[DATA Boundary: Start]
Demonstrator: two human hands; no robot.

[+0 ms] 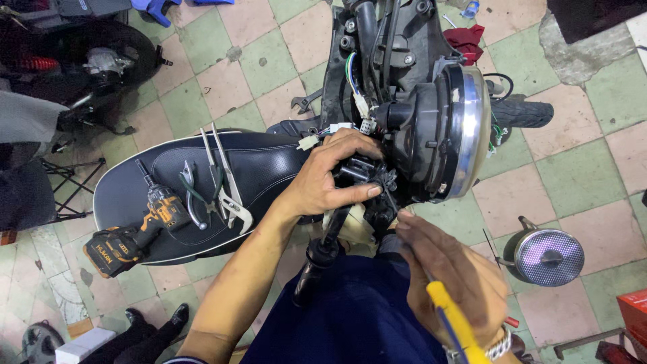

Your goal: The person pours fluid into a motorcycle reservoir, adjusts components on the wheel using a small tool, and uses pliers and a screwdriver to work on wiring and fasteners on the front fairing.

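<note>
Yellow-handled screwdriver [453, 317] in right hand [448, 276], left hand [323, 178] gripping black switch housing [360, 172]

A motorbike repair workshop

A partly stripped scooter [404, 87] stood on a worn floor [573, 168] of green and pink tiles, its wiring [354, 87] and headlamp housing [465, 131] exposed. A cordless drill [135, 232], pliers [192, 192] and spanners [229, 182] lay on the black seat [269, 162]. A detached round lamp [547, 255] sat on the floor, and another motorbike [81, 54] stood near.
</note>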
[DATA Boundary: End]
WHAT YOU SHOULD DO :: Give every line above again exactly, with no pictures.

RESULT OF THE TASK ::
Demonstrator: two human hands; no robot.

[+0 ms] 

Your goal: The person pours fluid into a motorcycle reservoir, adjusts components on the wheel using a small tool, and uses pliers and a screwdriver to work on wiring and fasteners on the front fairing.

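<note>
Yellow-handled screwdriver [453, 317] in right hand [448, 276], left hand [323, 178] gripping black switch housing [360, 172]

A motorbike repair workshop

A partly stripped scooter [404, 87] stood on a worn floor [573, 168] of green and pink tiles, its wiring [354, 87] and headlamp housing [465, 131] exposed. A cordless drill [135, 232], pliers [192, 192] and spanners [229, 182] lay on the black seat [269, 162]. A detached round lamp [547, 255] sat on the floor, and another motorbike [81, 54] stood near.
</note>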

This exercise requires no additional output.